Qualche dettaglio che mi ha colpito. Con il Bari, in Coppa Italia, escluso dall’undici iniziale, al cenno di un componente dello staff comincia il riscaldamento senza risparmiarsi, osservando la partita con estrema attenzione, studiando non solo le azioni di gioco dei compagni ma anche il posizionamento difensivo degli avversari. Nemmeno il continuo richiamo da parte dei tifosi sugli spalti ha distolto dal campo il suo sguardo, la sua visualizzazione di quello che sarebbe successo. Appena entrato, è sufficiente che tocchi due palloni, preciso, delizioso, nel passaggio breve e in quello lungo, perché tutti restino affascinati. Quando non è in possesso del pallone rivolge continuamente lo sguardo in ogni direzione, in quel processo di scanning che serve per avere contezza dell’intorno e per preparare la giocata o il movimento successivi. A fine partita, si sofferma per oltre dieci minuti sul terreno di gioco insieme a un compagno di squadra, probabilmente a discutere di qualcosa accaduto in campo, a testimonianza del fatto che i campioni non finiscono mai il loro percorso di formazione, non smettono mai di voler migliorare. Una volontà alimentata dall’umiltà una virtù che consente di calarsi nel contesto e sviluppare una mentalità vincente.

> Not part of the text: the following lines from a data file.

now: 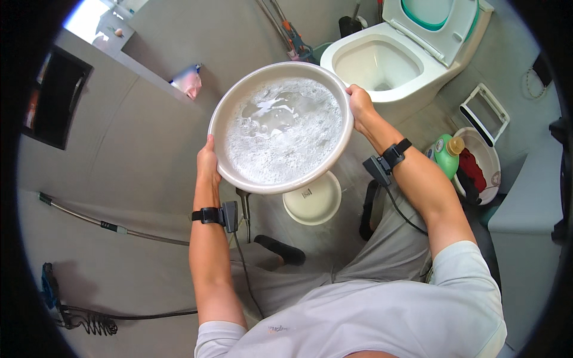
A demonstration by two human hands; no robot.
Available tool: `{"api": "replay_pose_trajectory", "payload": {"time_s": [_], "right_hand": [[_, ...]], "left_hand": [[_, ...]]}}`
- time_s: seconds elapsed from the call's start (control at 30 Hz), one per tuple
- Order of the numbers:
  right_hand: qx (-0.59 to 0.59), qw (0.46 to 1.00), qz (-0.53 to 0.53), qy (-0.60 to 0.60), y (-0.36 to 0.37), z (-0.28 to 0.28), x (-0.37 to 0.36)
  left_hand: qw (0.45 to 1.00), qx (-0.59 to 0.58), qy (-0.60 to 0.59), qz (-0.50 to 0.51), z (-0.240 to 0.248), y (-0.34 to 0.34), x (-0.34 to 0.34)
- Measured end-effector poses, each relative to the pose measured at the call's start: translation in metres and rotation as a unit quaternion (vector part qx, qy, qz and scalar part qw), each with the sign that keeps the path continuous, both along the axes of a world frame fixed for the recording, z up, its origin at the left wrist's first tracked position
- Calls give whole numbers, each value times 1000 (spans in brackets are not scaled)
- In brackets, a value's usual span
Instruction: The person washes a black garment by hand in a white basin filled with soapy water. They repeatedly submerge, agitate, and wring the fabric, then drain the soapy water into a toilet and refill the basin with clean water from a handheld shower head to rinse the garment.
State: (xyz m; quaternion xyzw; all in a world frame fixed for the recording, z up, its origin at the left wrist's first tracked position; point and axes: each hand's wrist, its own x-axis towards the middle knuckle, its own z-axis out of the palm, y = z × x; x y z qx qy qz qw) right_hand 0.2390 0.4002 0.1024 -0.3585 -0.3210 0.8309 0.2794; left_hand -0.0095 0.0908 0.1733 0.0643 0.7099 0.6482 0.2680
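Holding: the left hand (pixel 208 160) and right hand (pixel 360 107) carry a large pale basin (pixel 262 188) between them, gripping opposite sides.
Left hand: closed on the near-left rim, thumb at the edge; the other fingers are mostly hidden, presumably underneath to take the weight.
Right hand: closed on the far-right rim, farther from the body than the left; this diagonal grip probably balances the load.
Suds: white foam (pixel 286 156) covers most of the liquid between the hands, a likely reason for using two hands; whether the basin tilts is hard to tell.
Cream tub: a smaller round tub (pixel 319 210) shows below and between the hands, apart from both.
Toilet: the open toilet (pixel 413 85) stands just beyond the right hand, its lid raised.
Laundry: a green bottle (pixel 444 158) and a tub (pixel 493 161) with red cloth (pixel 471 169) sit right of the right hand, seemingly set aside to leave the floor between the feet free.
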Motion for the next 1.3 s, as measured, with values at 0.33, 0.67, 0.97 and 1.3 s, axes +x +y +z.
{"api": "replay_pose_trajectory", "payload": {"time_s": [0.33, 0.67, 0.97, 1.3], "right_hand": [[38, 992, -23, 122, 9, 5, 13], [-8, 986, -79, 148, 16, 8, 31], [-44, 974, -142, 169, 28, -7, 42], [-72, 974, -158, 144, 35, -8, 44]], "left_hand": [[1000, -3, 5, -29, 18, 25, -7], [995, -30, 86, -30, 54, 62, 12], [996, -56, 26, -65, 67, 86, -4], [988, -86, 61, -109, 87, 115, 0]]}}
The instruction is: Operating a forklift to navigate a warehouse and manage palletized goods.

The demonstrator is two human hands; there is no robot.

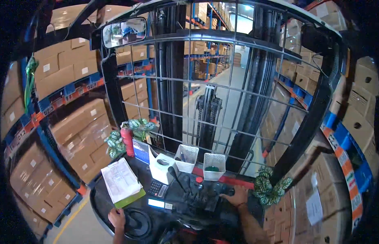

Qualcuno dice che arriva troppo tardi, a quarant’anni: dopo averlo visto correre e lottare per quasi cento minuti di sofferenza, in inferiorità numerica contro il Napoli, non mi sembra un giocatore in disarmo e, anzi, surclassa qualche illustre collega più giovane. Godiamocelo senza troppi pensieri, arrendiamoci alla bellezza del suo calcio semplice nel modo in cui è semplice un oggetto di design, cioè dopo avere tolto tutto quello che non serve. Luka e il Milan, da sempre destinati a incontrarsi, sono qui, oggi, per tornare a vincere.